[What is needed] When you reach the line in the listing below that contains "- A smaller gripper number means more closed", begin returning lines exactly as written, and stop after the line that contains "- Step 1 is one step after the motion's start". Return no other lines.

[Records for the exercise]
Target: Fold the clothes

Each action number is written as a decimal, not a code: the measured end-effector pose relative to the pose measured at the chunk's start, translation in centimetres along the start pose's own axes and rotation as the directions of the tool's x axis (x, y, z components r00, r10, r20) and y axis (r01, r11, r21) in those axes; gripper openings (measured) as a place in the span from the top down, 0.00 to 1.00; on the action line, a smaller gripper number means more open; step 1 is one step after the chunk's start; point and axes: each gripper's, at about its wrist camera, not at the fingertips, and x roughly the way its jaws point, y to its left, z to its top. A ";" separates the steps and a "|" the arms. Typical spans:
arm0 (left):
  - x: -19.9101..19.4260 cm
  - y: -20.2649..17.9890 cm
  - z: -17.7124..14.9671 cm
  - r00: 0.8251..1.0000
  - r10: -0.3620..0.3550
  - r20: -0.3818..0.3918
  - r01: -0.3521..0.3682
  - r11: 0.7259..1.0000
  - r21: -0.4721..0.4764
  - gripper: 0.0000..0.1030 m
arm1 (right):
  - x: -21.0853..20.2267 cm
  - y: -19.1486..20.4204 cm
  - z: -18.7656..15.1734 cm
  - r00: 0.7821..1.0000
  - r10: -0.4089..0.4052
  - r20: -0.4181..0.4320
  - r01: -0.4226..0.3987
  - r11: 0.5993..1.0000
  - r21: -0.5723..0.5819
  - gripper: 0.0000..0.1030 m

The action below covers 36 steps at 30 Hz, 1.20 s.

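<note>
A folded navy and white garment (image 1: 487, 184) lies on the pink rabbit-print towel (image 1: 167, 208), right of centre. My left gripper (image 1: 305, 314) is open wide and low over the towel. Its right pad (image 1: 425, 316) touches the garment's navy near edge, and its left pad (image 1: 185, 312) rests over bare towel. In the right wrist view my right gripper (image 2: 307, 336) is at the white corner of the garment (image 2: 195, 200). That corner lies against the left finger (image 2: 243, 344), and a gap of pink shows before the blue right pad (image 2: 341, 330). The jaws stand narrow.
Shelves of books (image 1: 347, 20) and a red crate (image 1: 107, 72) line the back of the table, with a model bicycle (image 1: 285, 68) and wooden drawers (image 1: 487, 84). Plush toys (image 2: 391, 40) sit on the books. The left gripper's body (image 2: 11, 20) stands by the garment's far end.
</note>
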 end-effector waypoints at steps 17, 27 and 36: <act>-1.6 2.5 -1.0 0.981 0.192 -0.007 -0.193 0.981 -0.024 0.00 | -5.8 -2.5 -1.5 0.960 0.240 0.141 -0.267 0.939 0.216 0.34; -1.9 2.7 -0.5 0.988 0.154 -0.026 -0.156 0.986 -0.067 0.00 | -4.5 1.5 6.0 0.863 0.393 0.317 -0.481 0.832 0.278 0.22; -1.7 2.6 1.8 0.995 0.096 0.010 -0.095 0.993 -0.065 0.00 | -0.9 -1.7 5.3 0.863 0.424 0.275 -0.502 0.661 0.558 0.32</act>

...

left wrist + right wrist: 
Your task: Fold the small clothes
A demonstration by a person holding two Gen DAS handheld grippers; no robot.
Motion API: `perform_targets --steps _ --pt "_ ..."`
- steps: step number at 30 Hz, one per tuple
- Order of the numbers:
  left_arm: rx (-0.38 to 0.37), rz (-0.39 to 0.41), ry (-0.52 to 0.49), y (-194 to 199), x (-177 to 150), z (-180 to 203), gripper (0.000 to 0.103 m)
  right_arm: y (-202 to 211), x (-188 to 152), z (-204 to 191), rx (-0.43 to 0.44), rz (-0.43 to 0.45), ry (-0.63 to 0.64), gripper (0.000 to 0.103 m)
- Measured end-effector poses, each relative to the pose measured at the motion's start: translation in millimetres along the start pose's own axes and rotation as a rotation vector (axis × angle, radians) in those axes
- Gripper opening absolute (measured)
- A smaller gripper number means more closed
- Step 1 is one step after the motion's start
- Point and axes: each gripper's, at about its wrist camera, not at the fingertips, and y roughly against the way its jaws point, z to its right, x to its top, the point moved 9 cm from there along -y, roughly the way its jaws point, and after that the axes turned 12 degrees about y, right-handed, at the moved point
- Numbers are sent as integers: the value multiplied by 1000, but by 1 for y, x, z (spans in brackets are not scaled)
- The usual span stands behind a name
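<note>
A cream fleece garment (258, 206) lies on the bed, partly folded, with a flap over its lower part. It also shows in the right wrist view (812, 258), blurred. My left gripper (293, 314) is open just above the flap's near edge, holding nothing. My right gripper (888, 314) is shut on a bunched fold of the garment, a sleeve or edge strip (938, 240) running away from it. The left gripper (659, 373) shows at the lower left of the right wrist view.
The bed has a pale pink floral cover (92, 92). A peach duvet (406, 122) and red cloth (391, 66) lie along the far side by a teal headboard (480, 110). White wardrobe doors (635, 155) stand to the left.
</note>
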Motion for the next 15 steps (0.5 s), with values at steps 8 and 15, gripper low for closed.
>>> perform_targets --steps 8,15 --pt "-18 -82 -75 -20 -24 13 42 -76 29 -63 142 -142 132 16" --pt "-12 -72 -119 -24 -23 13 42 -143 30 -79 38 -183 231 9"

[Response area]
- A smaller gripper number means more closed
- Step 1 is one step after the motion's start

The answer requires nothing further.